En juillet 2005, Grégory Perrin est contraint de se mettre en arrêt maladie et rentre provisoirement chez ses parents, en Haute-Loire, tout en alertant la presse. Une première série d’articles n’y fait rien : « La crise s’est dénouée après la deuxième vague médiatique. J’étais chez mes parents, j’ai appelé Le Figaro le 14 novembre, en déclarant que si le 22 je n’avais pas de réponse, j’entamerai une grève de la faim devant l’Élysée. Après un article paru le 15, il n’y a pas eu de réactions. Alors j’ai préparé le voyage vers Paris. On était sur l’autoroute lorsque le téléphone a sonné, un chargé de mission de la Présidence de la République me proposait un rendez-vous immédiat avec Michel Blangy, Directeur de Cabinet du Président, et Hughes Renson, Conseiller aux Affaires Sociales. Ils ont établi le cahier des charges de mes soins quotidiens et se sont engagés à rechercher des solutions. En me laissant comprendre que c’était préférable au lancement d’une action désagréable pour tous. A cette époque, la DDASS de Paris avait soutenu la création par un médecin d’un Service de Soins Infirmiers A Domicile destiné à des situations atypiques, sortant du cadre standard. Début décembre 2005, le projet était validé, j’ai appelé l’Élysée pour leur dire que le médecin était d’accord pour ma prise en charge. Dans l’intervalle, la Présidence avait obtenu d’un service d’Hospitalisation A Domicile qu’il me prenne en charge à compter du 6 janvier 2006. Depuis, le SSIAD atypique n’est toujours pas créé : la DDASS refuse de financer les heures de travail de nuit alors qu’elle a déjà diligenté une inspection des locaux de la structure ! Six mois après, je n’ai aucune assurance que la situation de carence de soins ne se représentera pas ». En effet, l’hospitalisation à domicile est destinée aux malades, même si quelques travailleurs handicapés en bénéficient parfois, faute de solution plus adaptée et sous la forme d’un passe-droit.

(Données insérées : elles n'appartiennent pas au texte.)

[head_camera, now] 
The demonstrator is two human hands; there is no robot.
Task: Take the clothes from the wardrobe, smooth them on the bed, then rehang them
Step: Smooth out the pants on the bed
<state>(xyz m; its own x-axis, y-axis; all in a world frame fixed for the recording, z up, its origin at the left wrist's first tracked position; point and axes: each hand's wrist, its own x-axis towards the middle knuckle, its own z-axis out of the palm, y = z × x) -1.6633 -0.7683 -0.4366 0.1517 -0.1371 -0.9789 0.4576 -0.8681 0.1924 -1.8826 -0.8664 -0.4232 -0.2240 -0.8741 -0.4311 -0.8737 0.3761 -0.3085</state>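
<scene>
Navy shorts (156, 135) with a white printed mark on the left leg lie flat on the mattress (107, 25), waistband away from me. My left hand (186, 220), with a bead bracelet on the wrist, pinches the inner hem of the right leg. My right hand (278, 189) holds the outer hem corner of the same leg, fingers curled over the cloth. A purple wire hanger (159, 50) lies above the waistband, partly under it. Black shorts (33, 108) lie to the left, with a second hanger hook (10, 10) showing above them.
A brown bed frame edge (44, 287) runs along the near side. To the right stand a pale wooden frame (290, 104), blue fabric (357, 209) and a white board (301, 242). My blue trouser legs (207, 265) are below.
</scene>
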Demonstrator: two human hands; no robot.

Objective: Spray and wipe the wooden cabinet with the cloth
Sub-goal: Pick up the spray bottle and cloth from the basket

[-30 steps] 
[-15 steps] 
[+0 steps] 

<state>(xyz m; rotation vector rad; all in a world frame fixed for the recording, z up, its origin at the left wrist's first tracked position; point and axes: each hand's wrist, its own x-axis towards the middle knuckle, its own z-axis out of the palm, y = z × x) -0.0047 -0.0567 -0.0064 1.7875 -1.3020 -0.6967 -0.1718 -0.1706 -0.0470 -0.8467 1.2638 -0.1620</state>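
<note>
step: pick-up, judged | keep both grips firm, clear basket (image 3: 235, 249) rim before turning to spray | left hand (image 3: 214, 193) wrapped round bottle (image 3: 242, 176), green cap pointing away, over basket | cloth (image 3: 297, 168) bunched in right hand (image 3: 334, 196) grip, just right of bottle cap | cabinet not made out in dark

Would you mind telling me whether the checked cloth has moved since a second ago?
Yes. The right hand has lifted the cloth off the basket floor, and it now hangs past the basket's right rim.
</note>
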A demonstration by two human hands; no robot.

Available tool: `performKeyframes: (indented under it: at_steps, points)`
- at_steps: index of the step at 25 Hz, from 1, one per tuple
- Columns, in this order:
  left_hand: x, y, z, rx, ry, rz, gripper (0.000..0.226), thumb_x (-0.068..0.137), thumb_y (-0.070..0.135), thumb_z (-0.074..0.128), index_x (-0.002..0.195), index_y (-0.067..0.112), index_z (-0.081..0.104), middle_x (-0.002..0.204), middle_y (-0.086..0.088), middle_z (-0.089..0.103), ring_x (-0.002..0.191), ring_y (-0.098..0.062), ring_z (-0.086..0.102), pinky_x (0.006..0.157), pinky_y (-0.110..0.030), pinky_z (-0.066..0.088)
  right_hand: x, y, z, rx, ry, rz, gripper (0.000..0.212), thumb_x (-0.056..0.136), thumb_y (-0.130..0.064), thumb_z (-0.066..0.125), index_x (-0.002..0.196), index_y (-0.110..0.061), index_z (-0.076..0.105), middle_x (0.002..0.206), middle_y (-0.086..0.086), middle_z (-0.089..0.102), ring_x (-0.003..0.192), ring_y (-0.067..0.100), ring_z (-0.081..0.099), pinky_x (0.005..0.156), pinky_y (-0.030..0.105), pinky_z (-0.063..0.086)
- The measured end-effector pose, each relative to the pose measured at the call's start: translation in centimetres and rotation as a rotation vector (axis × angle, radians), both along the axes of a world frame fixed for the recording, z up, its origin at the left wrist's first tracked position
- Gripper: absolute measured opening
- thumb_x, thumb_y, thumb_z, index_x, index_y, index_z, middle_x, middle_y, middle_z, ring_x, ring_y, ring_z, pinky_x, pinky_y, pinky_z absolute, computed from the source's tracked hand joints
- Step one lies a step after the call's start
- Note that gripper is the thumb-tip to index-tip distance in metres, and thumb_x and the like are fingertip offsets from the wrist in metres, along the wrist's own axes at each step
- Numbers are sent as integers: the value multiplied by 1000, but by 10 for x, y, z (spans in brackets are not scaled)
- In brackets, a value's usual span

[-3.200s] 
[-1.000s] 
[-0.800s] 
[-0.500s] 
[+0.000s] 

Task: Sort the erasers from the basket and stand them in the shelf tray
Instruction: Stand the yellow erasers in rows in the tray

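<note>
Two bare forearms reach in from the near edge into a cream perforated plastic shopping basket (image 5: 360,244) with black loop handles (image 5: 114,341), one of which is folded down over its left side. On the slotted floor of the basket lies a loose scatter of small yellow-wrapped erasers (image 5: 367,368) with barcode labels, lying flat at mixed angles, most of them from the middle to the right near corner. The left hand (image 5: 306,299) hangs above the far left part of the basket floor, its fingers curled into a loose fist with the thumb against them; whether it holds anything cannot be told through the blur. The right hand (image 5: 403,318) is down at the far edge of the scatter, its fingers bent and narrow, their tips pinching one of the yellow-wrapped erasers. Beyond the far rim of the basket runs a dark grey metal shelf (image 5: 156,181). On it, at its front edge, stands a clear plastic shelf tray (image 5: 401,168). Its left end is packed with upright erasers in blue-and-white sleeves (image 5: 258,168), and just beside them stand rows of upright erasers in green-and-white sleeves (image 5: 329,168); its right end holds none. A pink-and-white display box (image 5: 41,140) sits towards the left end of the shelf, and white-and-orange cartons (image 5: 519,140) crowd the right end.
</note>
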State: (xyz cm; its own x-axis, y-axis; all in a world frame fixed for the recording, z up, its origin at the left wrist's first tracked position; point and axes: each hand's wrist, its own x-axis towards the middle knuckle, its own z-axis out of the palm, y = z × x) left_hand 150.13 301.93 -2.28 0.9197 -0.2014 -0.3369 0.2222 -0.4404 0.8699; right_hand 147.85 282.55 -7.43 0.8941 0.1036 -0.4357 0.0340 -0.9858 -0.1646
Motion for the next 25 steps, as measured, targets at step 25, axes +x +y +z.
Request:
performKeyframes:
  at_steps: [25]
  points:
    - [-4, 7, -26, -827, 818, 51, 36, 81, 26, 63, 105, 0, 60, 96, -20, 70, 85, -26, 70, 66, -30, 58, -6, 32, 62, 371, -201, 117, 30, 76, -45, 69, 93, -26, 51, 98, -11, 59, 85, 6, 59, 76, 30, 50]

« Je suis venu à Paris pour exercer mon métier, je m’y suis fait quelques amis. On m’a récemment fait monter en grade en tant que Business Manager. Je veux rester au plus près des affaires. J’ai vécu ces démêlés comme quelque chose de parfaitement illogique. Le fait de vivre à Paris amplifiait le scandale. Et quand je me suis installé, les transports spécialisés étaient désorganisés, fonctionnant à des horaires différents les uns des autres. Certains voulaient m’imposer leurs horaires en se fichant de mes obligations professionnelles. Les deux fois où j’ai été contraint d’utiliser un taxi adapté G7 Horizon, ça m’a coûté 100€ rien que pour traverser Paris »…

Une odyssée que Grégory Perrin raconte dans un blog réalisé en collaboration avec Danger Public, éditeur de son futur récit autobiographique.

Laurent Lejard, septembre 2006.

PS : Grégory Perrin est décédé à Lyon le 19 Décembre 2009 après un mois de coma, avait alors précisé sa famille.